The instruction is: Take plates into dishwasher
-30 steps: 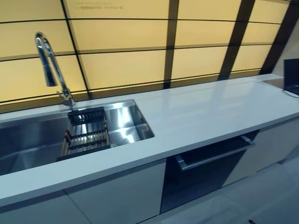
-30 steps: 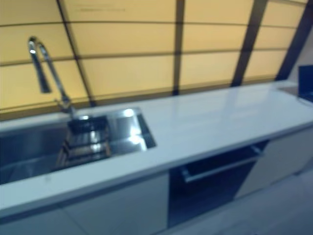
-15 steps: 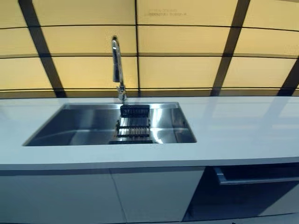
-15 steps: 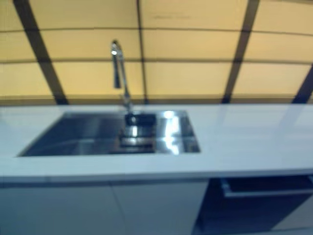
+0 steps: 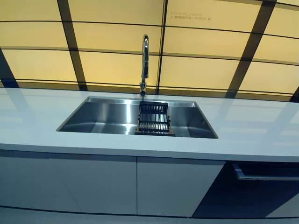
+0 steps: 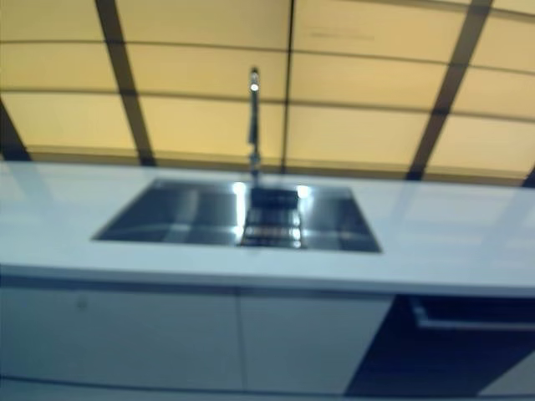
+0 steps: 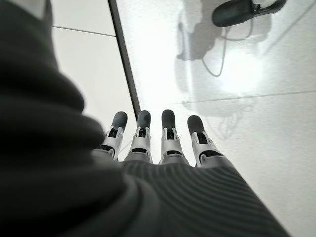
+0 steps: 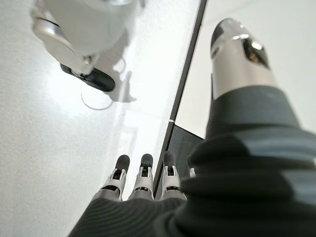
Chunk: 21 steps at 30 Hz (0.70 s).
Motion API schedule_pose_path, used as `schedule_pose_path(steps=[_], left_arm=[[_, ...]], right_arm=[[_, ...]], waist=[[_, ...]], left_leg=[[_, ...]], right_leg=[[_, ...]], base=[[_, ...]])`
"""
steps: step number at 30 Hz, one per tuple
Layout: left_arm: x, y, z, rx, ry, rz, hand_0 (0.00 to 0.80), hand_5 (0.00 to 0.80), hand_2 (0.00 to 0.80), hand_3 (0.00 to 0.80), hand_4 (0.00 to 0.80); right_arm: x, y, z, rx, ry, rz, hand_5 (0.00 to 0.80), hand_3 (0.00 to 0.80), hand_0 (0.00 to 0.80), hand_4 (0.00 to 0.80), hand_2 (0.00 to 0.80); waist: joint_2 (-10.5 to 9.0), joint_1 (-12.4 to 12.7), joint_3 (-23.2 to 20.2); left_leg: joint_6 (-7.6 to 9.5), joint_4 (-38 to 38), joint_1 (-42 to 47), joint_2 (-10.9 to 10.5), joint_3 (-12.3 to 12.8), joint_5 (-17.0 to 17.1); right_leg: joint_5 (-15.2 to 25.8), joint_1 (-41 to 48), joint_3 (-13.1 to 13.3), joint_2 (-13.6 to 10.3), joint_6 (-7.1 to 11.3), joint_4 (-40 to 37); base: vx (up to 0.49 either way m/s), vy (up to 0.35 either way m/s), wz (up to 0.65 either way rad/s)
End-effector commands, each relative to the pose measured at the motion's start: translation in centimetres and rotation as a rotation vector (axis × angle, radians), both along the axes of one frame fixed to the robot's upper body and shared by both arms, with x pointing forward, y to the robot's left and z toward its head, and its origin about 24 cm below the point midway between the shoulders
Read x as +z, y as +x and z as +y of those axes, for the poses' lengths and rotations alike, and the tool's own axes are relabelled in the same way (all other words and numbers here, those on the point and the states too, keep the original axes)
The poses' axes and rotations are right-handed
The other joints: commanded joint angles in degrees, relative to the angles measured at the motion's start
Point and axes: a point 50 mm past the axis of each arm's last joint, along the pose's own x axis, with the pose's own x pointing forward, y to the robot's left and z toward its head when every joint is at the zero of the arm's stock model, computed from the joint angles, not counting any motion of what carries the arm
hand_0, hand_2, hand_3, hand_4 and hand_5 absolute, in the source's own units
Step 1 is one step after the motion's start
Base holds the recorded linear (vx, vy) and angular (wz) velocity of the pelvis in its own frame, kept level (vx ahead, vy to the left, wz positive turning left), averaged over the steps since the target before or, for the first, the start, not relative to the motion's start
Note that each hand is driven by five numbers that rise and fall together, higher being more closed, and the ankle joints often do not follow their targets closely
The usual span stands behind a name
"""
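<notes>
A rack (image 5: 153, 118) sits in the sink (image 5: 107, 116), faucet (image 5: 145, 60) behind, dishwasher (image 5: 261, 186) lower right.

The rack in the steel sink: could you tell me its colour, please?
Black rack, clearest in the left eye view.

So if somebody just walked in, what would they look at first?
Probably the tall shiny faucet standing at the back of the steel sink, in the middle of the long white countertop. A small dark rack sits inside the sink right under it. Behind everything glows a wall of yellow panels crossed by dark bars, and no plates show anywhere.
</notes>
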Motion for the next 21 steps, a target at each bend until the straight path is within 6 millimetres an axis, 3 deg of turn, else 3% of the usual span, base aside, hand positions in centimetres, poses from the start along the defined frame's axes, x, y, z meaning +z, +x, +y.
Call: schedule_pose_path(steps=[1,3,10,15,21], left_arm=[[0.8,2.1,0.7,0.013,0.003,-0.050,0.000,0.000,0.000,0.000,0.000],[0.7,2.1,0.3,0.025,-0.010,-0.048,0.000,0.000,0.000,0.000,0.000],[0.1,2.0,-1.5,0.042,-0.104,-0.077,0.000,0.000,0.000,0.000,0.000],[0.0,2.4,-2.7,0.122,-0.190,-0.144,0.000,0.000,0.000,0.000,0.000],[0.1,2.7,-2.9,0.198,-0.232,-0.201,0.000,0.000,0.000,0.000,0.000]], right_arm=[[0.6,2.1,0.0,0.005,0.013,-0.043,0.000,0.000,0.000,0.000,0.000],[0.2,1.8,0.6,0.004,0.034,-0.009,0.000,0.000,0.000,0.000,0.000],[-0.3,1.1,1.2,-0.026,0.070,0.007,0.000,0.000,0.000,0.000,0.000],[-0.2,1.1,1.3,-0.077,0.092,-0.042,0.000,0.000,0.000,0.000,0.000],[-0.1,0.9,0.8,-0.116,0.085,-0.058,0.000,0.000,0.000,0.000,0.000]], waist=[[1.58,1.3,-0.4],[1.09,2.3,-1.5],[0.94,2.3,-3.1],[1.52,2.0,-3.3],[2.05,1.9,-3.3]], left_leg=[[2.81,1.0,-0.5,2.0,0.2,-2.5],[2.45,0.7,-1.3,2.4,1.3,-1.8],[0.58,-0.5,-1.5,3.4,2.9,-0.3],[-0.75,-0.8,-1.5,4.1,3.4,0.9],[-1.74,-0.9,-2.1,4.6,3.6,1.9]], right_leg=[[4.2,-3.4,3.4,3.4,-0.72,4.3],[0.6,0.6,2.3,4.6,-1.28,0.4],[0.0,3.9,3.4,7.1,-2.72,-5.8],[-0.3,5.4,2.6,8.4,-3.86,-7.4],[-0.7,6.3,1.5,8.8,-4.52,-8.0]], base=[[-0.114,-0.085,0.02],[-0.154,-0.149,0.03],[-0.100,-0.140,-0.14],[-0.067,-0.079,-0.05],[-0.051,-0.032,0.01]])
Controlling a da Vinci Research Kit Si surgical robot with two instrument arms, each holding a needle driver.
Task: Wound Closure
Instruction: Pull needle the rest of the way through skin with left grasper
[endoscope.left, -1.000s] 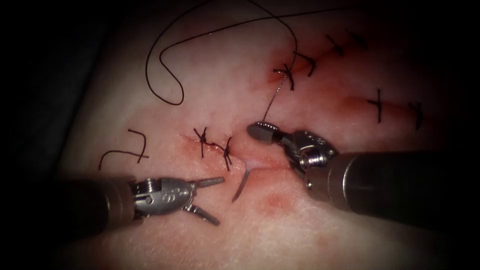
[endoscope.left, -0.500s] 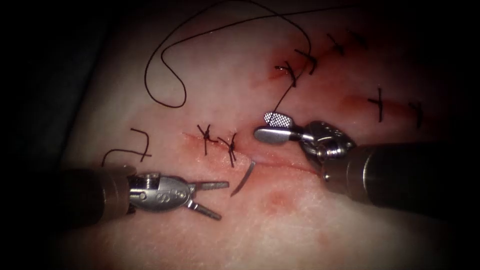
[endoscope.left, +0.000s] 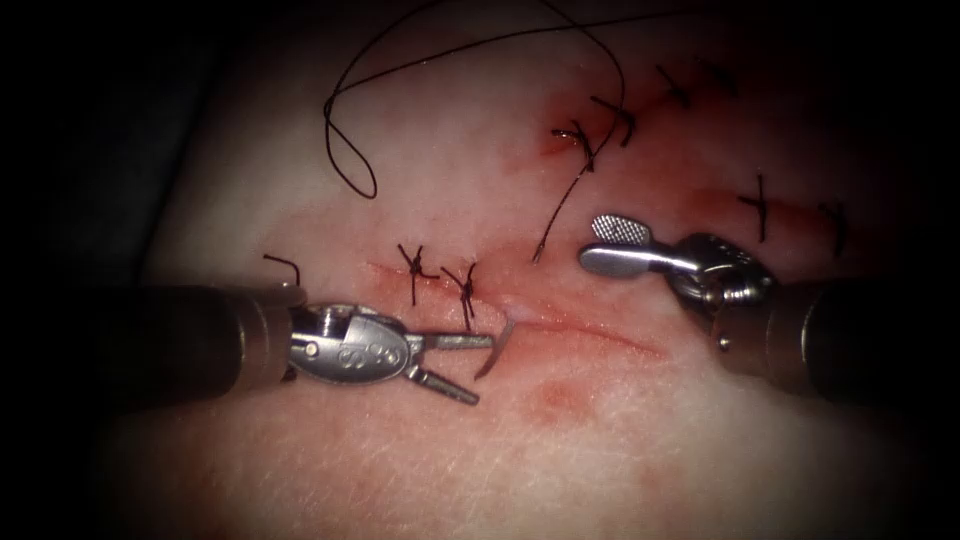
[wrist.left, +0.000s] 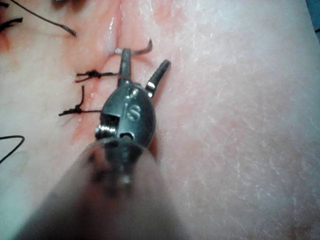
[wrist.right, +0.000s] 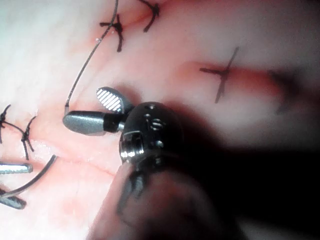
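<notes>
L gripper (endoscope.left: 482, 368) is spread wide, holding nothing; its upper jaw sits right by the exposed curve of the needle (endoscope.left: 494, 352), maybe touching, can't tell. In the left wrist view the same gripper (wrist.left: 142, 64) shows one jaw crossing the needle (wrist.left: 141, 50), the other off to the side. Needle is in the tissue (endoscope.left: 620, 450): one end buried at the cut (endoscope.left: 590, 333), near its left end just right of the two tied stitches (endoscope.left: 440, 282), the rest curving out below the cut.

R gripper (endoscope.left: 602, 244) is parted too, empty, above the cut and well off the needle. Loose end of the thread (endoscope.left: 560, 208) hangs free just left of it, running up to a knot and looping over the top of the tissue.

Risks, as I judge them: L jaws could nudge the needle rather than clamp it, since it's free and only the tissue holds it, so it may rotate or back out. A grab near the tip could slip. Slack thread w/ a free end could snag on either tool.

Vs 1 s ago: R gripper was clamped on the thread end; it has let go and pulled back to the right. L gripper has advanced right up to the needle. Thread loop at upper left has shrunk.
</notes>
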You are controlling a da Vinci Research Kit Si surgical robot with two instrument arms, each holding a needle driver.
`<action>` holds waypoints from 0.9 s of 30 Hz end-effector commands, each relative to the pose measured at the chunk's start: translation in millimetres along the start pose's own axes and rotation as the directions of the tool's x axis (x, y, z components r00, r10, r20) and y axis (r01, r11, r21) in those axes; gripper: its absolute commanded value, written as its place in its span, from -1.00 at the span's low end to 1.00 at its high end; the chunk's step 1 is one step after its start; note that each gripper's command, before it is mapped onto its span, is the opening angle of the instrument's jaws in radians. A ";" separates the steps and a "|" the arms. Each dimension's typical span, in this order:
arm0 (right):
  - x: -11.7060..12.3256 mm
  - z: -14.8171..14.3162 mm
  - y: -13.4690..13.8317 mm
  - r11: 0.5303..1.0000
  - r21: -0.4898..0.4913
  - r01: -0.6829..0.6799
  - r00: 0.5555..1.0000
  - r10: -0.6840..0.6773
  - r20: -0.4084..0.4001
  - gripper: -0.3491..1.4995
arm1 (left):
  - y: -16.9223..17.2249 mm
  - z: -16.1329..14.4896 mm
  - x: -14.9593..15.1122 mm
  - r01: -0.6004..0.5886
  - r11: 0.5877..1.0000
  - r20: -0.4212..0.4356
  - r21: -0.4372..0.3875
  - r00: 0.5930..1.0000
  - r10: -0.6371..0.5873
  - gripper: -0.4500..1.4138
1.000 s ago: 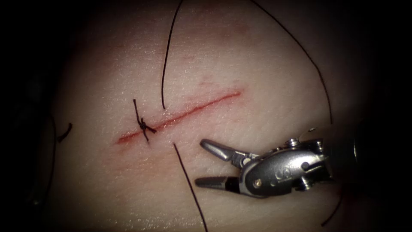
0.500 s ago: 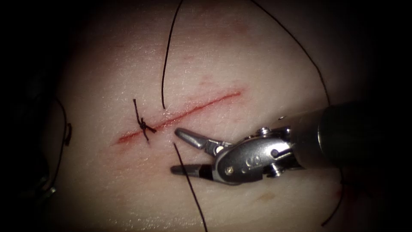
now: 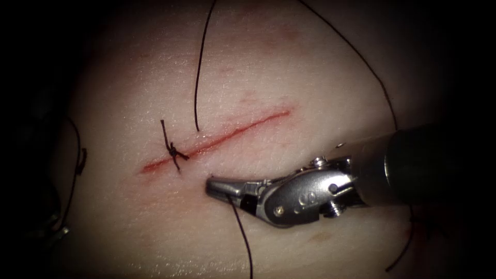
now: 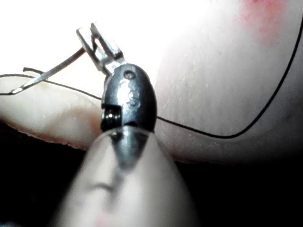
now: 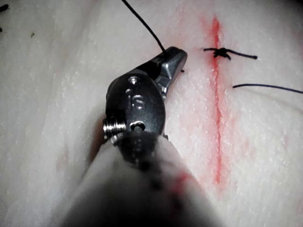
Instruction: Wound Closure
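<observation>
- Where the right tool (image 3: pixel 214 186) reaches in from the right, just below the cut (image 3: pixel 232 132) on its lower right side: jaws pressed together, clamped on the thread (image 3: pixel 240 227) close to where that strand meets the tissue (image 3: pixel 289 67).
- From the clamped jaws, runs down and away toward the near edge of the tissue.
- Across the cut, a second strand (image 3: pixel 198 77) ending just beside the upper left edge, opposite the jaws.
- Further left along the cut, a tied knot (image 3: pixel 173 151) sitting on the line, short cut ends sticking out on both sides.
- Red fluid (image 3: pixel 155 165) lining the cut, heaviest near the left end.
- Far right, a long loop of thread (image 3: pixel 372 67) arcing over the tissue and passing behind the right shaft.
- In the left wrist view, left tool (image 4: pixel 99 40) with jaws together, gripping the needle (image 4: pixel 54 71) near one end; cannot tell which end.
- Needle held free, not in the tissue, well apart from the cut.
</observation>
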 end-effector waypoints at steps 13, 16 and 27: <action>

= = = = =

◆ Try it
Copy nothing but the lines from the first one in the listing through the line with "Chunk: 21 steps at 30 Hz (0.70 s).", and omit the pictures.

◆ Task solution
The instruction is: Take plates into dishwasher
-30 steps: 
-30 steps: 
-15 steps: 
-15 steps: 
+0 steps: 
+0 steps: 
+0 steps: 
+0 steps: 
Chunk: 21 steps at 30 Hz (0.70 s).

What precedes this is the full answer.